Given the constraints, the only defensible “landscape” observations are structural: US 9,572,819 is an excipient-and-stability-driven oral liquid patent that will typically sit among a cluster of celecoxib formulation patents covering:
- solid dosage reformulations vs oral liquids
- solubilizer systems (surfactant/castor derivatives and macroglycerides)
- supersaturation control and precipitation inhibition
- emulsion droplet size and gastric stability
- pharmacokinetic outcomes in fasting conditions
Key Takeaways
- US 9,572,819 is tightly focused on a celecoxib stable oral liquid defined by solubilizer concentration (35-45% w/w), specific solubilizer and glyceride identities, and a no-precipitation FaSSGF stability gate at pH 2.0, 37°C, 50 rpm, 60 min (Claim 1).
- The patent blocks common formulation workarounds by requiring the composition be essentially free of specific precipitation inhibitor polymers (Claim 2).
- Scope is further constrained by microstructure (oil droplet size ≤ 500 nm), physical properties (viscosity/density/transmittance/pH), and performance claims tied to release kinetics (Claim 24) and fasted PK windows/Tlag (Claim 22).

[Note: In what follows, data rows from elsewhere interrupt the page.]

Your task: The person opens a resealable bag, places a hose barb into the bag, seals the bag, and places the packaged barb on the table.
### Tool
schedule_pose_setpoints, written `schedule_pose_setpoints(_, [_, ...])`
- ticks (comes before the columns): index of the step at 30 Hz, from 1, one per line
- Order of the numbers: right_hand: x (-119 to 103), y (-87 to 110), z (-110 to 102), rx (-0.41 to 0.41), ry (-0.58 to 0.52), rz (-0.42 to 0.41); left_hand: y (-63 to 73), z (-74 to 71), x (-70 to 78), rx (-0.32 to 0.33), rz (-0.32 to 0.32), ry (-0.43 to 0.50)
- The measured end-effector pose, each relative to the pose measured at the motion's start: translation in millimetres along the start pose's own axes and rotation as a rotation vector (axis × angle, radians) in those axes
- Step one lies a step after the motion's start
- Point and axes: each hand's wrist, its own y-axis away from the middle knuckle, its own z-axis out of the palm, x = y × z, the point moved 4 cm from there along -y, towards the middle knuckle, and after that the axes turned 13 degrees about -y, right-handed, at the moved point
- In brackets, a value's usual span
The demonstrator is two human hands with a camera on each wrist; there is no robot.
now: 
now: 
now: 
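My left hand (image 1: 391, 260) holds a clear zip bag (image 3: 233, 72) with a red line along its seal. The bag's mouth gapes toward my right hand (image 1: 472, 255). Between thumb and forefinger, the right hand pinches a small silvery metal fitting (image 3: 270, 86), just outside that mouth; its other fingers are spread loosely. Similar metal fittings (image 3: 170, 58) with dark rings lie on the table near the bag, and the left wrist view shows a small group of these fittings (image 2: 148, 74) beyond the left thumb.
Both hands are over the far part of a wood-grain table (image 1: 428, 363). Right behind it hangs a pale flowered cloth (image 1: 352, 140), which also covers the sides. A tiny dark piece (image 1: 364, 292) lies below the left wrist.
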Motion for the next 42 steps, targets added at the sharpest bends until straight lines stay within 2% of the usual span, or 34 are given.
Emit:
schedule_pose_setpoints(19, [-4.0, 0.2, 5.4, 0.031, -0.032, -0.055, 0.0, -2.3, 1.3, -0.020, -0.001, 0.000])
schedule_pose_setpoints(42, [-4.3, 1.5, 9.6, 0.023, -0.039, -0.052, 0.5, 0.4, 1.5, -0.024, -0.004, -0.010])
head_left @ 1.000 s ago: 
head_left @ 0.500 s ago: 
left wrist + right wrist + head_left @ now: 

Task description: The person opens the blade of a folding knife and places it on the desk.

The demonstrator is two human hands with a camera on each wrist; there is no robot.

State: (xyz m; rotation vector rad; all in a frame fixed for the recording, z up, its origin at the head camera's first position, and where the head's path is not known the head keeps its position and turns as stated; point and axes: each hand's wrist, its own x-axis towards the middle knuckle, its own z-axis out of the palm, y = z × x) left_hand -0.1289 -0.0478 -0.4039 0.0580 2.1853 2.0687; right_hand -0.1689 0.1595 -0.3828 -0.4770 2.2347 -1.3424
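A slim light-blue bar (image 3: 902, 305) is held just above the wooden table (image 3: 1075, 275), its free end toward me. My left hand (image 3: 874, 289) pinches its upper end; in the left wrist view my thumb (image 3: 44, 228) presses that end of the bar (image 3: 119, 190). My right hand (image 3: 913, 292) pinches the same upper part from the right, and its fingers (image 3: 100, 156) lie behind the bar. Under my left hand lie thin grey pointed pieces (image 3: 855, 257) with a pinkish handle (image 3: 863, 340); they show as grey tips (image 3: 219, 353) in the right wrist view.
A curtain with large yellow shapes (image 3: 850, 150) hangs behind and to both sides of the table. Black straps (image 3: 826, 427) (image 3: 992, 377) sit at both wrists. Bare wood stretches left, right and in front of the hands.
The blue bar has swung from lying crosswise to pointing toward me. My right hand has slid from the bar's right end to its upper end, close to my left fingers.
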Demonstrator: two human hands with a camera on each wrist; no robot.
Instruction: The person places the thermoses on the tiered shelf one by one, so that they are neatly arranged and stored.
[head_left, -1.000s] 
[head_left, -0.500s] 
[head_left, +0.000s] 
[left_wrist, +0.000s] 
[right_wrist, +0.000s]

- Design-arounds that change only one variable (for example swapping solvents while keeping solubilizer in band) may still fall outside the claim due to the multi-parameter coupling across identity, ratio, stability, droplet size, and performance.
FAQs
1) Is US 9,572,819 mainly a formulation patent or a method patent?
It is primarily a formulation patent (Claims 1-24, 28), with method-of-treatment claims tied to administering that formulation for pain/migraine (Claims 25-27).
2) What single test most directly defines literal coverage in the broadest claim?
Claim 1 requires no precipitation in FaSSGF pH 2.0 at 37°C ± 0.5°C under 50 rpm stirring at 60 minutes.
3) Can a competitor avoid infringement by using different precipitation inhibitors?
Claim 2 requires the composition be essentially free of a defined list of precipitation inhibitor polymers and Pluronics, so using those materials can conflict with literal scope.
4) Does the patent require an emulsion-like system?
Claim 11 requires mean oil droplet size ≤ 500 nm in FaSSGF, which aligns with an emulsion/dispersion system where droplet size is controlled.
5) Do the claims require clinical PK data for infringement?
Some dependent claims (like Claim 22) explicitly require PK parameter windows, but independent coverage still exists through the formulation and stability limitations in Claim 1.
References
[1] United States Patent No. 9,572,819. (Claims as provided in prompt text).